They were quiet for a moment. McGrath wiped his mouth with a napkin. "I'm sorry for your loss, Señor Renteria. Your brother was an important man in this town, a vital piece of the economy which sadly made him a target for the less-fortunate."
"He had a wife, at one time, but no children."
"Is there anything else I can do?" McGrath asked.
"No, Mr. Chief. Thank you for your time."
McGrath stood, shook Paolo's hand and left the café. Paolo dipped the last bite of the pastry's flaky dough and finished it while pondering how his conversation with Vasquez would go.
The cigar manufacturer was in an undesirable position, having cashed in the insurance policy on his factory to pay off debt just days before the fire consumed nearly all of his corporate assets, leaving Vasquez without a company and Paolo without a customer. Nevertheless, Paolo wanted to meet with the man whose family had partnered with the Renteria family for decades.
First, Vasquez took Paolo to the former site of the Vasquez factory on 22nd Street. It was nothing but an empty brick shell of a building with windows and doorways stained by soot. Mounds of rubble and debris surrounded the building; the charred insides had already been taken down and piled-up for removal.
"My lifelong empire," Vasquez lamented. "My father's empire. Gone."
They were silent as they stood over the ashes.
Vasquez said, "This business of tobacco has always been a family affair."
"And where will this business take your family now?"
Vasquez turned away from the crumbled ruins. "To the La Paz factory, where I will begin work as their foreman. It's quite a step down from ownership, but it keeps me in the business, and a roof over my family."
"I have almost two tons of the best tobacco in Cuba."
"And I wish it were mine," Vasquez smirked. "But alas, I am in no position to buy it."
"What about the La Paz factory?"
Vasquez shook his head. "Eduardo La Paz has been buying his leaves from the Herrera plantation for years."
Paolo nodded. Antonio Vasquez had confirmed his fears - his days of doing business with Vasquez and Company were over.
"I'm sorry, Paolo," Vasquez said. "And I'm sorry about your brother. He was a vital component of Tampa commerce." Vasquez never told Paolo that he was happy to be free of the Renteria family. That Armando had been a manipulative menace to the family business and had continuously marginalized Vasquez's authority. Paolo would never know that his brother Armando had actually conspired, and failed, to have Vasquez killed.
"Thank you, Don Antonio," Paolo said as they shook hands. It was time to move on.
Next, Paolo ventured to his brother's apartment on Eighth Avenue, just a block from Centro Español, a local social club comprised of predominantly Spanish members. The landlord unlocked the door to Armando's apartment and Paolo entered the dark foyer; the room smelled of lingering tobacco and stale rum. Paolo walked further into the apartment and smiled when we saw how Armando kept his possessions in order, just as he always had, even as a boy. The books were aligned neatly on the shelves, the desk had only one stack of papers and a small wooden fountain pen case. He also noticed that the floor had been swept and the lampshades dusted. It was so clean Paolo wondered if the landlord had stepped in to straighten up before Armando's family arrived.

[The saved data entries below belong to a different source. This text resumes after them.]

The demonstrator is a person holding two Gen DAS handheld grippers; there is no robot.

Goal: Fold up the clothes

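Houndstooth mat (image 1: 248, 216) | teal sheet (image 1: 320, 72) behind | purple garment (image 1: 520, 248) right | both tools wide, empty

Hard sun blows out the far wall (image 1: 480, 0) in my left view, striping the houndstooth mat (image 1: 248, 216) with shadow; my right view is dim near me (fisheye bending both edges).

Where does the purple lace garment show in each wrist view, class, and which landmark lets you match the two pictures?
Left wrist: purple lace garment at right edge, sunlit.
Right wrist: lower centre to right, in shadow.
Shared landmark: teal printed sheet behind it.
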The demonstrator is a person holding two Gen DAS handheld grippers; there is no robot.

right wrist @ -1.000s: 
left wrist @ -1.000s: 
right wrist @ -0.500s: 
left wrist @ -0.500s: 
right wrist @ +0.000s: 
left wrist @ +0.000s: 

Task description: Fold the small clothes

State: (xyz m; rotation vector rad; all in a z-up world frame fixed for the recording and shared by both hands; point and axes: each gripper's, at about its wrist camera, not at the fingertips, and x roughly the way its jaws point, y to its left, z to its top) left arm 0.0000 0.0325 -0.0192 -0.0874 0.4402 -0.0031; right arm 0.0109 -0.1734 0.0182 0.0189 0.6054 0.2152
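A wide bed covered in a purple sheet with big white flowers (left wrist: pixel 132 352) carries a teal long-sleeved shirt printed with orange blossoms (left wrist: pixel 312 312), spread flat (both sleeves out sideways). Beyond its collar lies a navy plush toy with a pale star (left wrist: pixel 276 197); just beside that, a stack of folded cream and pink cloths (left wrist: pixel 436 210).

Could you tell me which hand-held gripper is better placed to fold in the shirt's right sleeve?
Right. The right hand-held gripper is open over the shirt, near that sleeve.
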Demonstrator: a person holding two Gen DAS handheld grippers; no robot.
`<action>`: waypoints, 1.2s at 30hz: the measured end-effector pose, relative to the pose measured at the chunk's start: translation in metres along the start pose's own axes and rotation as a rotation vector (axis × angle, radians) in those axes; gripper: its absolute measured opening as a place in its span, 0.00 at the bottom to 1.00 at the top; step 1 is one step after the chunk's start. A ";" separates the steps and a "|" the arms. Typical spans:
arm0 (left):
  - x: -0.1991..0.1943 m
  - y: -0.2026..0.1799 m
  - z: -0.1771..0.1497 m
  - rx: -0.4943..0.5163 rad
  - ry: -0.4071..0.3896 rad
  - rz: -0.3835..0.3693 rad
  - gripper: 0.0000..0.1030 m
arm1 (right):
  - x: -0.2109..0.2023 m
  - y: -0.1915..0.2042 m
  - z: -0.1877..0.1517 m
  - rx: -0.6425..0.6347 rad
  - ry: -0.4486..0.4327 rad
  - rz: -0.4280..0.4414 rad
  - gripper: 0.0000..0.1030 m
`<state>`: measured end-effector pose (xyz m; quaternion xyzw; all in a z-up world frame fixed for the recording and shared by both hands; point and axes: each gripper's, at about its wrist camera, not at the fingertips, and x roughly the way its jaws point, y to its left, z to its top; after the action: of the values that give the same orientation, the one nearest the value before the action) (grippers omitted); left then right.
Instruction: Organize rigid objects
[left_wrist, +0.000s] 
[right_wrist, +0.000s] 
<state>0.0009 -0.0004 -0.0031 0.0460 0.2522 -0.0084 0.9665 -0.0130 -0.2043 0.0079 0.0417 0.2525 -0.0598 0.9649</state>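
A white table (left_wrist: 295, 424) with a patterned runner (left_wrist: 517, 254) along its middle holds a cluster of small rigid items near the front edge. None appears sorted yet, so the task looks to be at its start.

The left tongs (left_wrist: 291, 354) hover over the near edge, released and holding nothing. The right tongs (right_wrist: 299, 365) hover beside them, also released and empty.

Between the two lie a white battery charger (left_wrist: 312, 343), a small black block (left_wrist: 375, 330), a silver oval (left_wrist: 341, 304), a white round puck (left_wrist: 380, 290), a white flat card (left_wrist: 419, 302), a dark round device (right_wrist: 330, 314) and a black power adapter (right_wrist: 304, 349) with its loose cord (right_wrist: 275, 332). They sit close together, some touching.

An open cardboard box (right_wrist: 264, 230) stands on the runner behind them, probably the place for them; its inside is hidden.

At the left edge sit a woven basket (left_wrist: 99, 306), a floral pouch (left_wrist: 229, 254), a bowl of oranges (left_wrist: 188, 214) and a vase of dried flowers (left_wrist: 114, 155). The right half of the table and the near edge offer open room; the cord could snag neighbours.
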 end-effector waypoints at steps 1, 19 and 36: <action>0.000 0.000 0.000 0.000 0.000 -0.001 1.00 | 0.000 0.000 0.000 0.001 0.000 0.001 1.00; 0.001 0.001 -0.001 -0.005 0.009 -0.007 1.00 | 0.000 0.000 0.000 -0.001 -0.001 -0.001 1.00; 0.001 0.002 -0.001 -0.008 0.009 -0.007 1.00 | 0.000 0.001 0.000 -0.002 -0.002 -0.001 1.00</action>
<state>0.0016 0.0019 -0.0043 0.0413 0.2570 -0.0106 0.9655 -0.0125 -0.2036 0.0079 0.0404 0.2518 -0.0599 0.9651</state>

Paolo felt a little strange sifting through his brother's possessions, but it was his duty to gather Armando's things and return them home. He noticed a humidor near Armando's leather couch and out of curiosity lifted the lid and looked inside. A total of six sticks: three Vasquez and Company maduros, a pair of shorties from the Cienfuegos factory, and a thin light-colored cigar with no label. Paolo lifted that mysterious cigar and held it to his nose for a quick whiff. A slight vanilla smell but also a musty staleness that told Paolo the cigar had been in Armando's possession for some time. He put it back in place and closed the humidor.
Paolo sat at the desk and started shuffling through Armando's papers. Bank statements, advertisements and fliers Armando had likely picked up from street-corner distributors and an agreement from the American Tobacco Company.
Paolo set the rest of the papers aside and quickly started reading the agreement. It was an offer to purchase Armando's share in several cigar companies throughout Tampa. It seemed his brother was cashing out his interest in all cigar factories. "Why would he do that?" Paolo wondered. There was definitely a good reason why his brother was walking away from the business, and Paolo suspected it had something to do with his murder and that strike that preceded it.
Then it hit him. Paolo snapped his fingers. Of course-it was so simple! He'd form a partnership with the American Tobacco Company. American capital would then move south to take over the industry after supplanting Spain's ownership of Cuba. Business was business and a partnership with American money was a sure bet.
There was a typewriter at a small writing table by the desk. Paolo brought the agreement with him as he moved to the typewriter and began typing a letter to the American Tobacco Company. He tried to suppress his grin, as if the spirit of his brother would frown at Paolo's glee; the discovery that he could partner with the American firm.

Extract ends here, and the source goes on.